Seabirds of a feather flock to drone in sky

John Harvey

IN a first for Africa, the Nature’s Valley Trust has been using drone, or unmanned aerial vehicle (UAV), technology to give accurate counts of bird species on the Keurbooms River in Plettenberg Bay.

The aircraft, which are custom built by Knysna-based company Steadi Drone, were first used in November to count the kelp gull colony.

So successful was the experiment that the trust is now in the process of purchasing its own drone so it can do counts every three weeks.

While the use of drone technology in wildlife counts is not new, in Africa there have been no published studies of bird numbers based on the images captured by the unmanned planes.

“Bird” drones were first used in 2006 in Spain and in the years since have been used mostly in the US.

The idea for local use is the brainchild of Michael Bridgeford, chairman of BirdLife Plettenberg Bay, who wanted to help Cape Nature officials obtain accurate data on bird species.

The November flights were undertaken to assess how the birds would react to the drone.

Launched from the beach about 50m from the nearest nest, the birds soon mobbed the aircraft before it reached altitude and was left alone.

The team returned on December 4 for the first photographic run, which proved highly successful.

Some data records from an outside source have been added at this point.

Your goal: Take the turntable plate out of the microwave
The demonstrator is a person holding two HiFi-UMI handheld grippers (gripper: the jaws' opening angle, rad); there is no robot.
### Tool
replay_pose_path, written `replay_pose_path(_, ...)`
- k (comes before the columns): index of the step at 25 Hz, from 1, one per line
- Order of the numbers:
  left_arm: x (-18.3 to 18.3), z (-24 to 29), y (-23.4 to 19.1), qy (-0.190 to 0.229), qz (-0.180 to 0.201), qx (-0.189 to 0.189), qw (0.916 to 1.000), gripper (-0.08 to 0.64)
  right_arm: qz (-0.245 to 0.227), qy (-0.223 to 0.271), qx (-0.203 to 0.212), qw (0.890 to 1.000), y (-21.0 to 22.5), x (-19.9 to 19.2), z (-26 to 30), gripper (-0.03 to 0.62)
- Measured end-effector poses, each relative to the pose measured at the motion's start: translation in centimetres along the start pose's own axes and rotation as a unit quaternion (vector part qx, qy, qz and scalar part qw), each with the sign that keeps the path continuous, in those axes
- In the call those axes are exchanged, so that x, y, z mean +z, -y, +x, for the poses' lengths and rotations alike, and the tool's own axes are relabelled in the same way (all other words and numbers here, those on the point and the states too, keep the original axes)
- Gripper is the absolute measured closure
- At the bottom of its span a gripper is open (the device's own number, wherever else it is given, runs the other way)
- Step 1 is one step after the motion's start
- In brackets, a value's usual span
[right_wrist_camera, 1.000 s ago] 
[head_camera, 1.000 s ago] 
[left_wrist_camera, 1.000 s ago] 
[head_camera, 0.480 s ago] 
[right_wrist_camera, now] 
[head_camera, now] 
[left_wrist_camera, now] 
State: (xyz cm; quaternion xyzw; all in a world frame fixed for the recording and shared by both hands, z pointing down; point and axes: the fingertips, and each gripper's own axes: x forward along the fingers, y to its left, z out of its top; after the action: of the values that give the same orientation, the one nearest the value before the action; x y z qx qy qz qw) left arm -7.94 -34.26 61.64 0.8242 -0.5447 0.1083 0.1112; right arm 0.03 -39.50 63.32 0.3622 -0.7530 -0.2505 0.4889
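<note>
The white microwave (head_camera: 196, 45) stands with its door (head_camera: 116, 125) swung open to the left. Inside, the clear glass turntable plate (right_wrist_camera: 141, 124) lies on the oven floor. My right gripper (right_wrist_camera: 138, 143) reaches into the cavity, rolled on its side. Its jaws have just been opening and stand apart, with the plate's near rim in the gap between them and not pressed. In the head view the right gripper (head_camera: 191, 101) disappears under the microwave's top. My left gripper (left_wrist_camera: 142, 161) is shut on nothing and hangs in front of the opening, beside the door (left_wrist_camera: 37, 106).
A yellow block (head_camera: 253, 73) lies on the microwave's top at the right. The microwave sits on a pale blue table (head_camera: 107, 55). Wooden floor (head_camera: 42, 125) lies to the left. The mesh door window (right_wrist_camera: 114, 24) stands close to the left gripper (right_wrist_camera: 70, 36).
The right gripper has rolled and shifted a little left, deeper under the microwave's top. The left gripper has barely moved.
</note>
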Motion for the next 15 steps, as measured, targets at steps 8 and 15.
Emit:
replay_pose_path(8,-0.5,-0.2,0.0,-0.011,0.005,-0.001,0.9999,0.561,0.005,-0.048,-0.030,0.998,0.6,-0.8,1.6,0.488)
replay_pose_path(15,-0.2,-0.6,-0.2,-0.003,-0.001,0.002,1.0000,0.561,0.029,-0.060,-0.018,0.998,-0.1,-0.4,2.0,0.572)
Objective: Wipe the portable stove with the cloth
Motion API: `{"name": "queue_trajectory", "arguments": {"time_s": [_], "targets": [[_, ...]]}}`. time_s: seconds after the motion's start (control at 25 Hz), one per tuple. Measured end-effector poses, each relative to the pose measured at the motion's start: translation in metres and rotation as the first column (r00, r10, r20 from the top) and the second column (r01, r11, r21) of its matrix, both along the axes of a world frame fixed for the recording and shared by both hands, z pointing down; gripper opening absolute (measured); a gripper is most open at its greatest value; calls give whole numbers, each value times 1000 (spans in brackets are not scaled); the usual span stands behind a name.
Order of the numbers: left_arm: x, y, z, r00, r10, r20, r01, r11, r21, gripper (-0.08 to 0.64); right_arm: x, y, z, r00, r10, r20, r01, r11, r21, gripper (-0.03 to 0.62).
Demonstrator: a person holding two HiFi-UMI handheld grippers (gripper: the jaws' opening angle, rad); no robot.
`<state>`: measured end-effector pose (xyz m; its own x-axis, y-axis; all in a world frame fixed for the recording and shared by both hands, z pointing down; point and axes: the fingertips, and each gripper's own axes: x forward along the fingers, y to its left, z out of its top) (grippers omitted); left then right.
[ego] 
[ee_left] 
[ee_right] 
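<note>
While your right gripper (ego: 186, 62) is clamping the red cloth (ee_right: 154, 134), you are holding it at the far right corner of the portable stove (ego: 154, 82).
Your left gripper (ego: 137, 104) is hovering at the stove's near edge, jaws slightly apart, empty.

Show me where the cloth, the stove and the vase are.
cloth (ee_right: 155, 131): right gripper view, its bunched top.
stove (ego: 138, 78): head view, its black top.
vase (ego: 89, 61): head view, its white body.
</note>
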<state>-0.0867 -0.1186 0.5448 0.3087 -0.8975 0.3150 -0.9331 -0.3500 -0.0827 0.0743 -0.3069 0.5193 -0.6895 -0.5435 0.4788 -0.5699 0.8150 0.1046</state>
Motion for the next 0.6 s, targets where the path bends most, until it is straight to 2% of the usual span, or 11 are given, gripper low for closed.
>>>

The researchers managed to establish that there are at least 1716 nesting kelp gulls in the Keurbooms colony.

Trust programme director Dr Mark Brown said: “There is some disturbance if the gulls are counted from the ground, and Mike felt it would be great if this could be minimised.

“He came across Steadi-Drone in Knysna, and followed up with them to set up the first count.

“This all happened last year, before my arrival in the area, and the process lasted about six months.”

The project is part of Minke Witteveen’s MSc project, carried out under the supervision of Professor Peter Ryan of the Percy Fitzpatrick Institute of Ornithology at the University of Cape Town as well as Brown.

Brown said it was hoped that once the drone, which costs R32000, was purchased, it would be used for a number of projects, including more local counts.

But added to that would be measuring the rate of vegetation growth on some sites and monitoring water levels in the Groot River Estuary.

Brown said the aircraft was able to take as many photographs as one wished.

He will be fitting the trust’s drone with a GoPro camera, which will be used to shoot video and then broken down into screen grabs.